§ PROVIDED MATERIAL
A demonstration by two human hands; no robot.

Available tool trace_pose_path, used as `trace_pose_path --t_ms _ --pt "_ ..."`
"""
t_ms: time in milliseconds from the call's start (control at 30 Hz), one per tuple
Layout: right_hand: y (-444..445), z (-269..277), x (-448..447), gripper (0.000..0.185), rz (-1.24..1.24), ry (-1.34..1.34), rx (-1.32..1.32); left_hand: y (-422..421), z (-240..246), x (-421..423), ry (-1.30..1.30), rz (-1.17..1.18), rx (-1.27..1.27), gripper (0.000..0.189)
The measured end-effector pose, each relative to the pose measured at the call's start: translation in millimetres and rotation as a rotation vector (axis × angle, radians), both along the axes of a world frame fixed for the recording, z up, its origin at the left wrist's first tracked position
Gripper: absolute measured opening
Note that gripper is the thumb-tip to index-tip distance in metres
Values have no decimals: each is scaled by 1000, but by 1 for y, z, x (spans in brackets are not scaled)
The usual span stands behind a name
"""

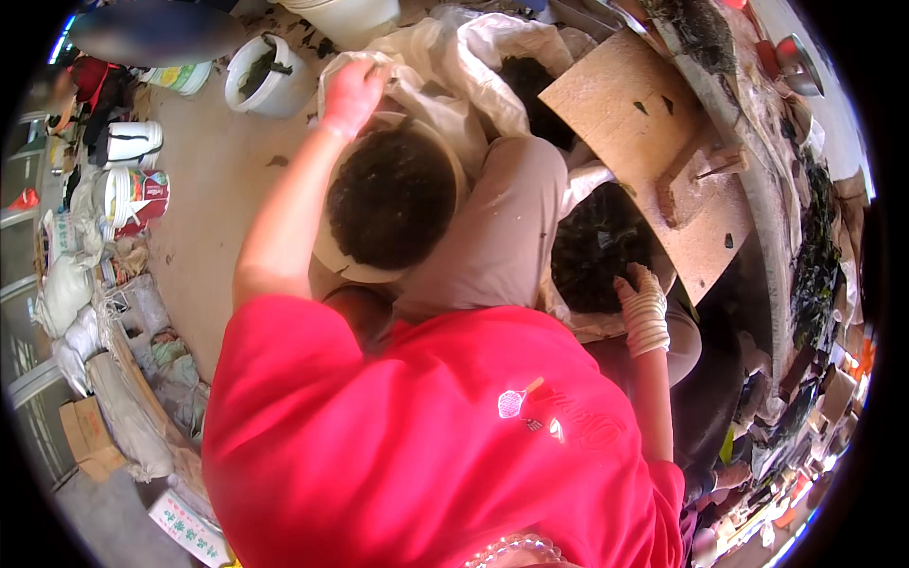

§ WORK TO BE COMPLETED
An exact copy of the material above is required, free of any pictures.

§ EXPECTED ANSWER
A demonstration by two human hands; no robot.

Available tool trace_pose_path, used as `trace_pose_path --t_ms _ --pt "_ ..."`
"""
t_ms: time in milliseconds from the call's start (control at 30 Hz), one per tuple
Layout: right_hand: y (-444..445), z (-269..277), x (-448..447), gripper (0.000..0.185), rz (-1.24..1.24), ry (-1.34..1.34), rx (-1.32..1.32); left_hand: y (-422..421), z (-240..246), x (-421..423), ry (-1.30..1.30), rz (-1.17..1.18), rx (-1.27..1.27), gripper (0.000..0.189)
The measured end-effector pose, each relative to the pose measured at the call's start: translation in millimetres and rotation as a rotation vector (axis × angle, radians), both along the axes of a world frame fixed for the recording, z up, its origin at the left wrist's first tracked position
Gripper: absolute measured opening
Note that gripper is the thumb-tip to index-tip distance in metres
Values have no decimals: each is scaled by 1000, but by 1 for y, z, x (spans in brackets are not scaled)
The usual span stands behind a name
"""

There is nothing further to add to the answer.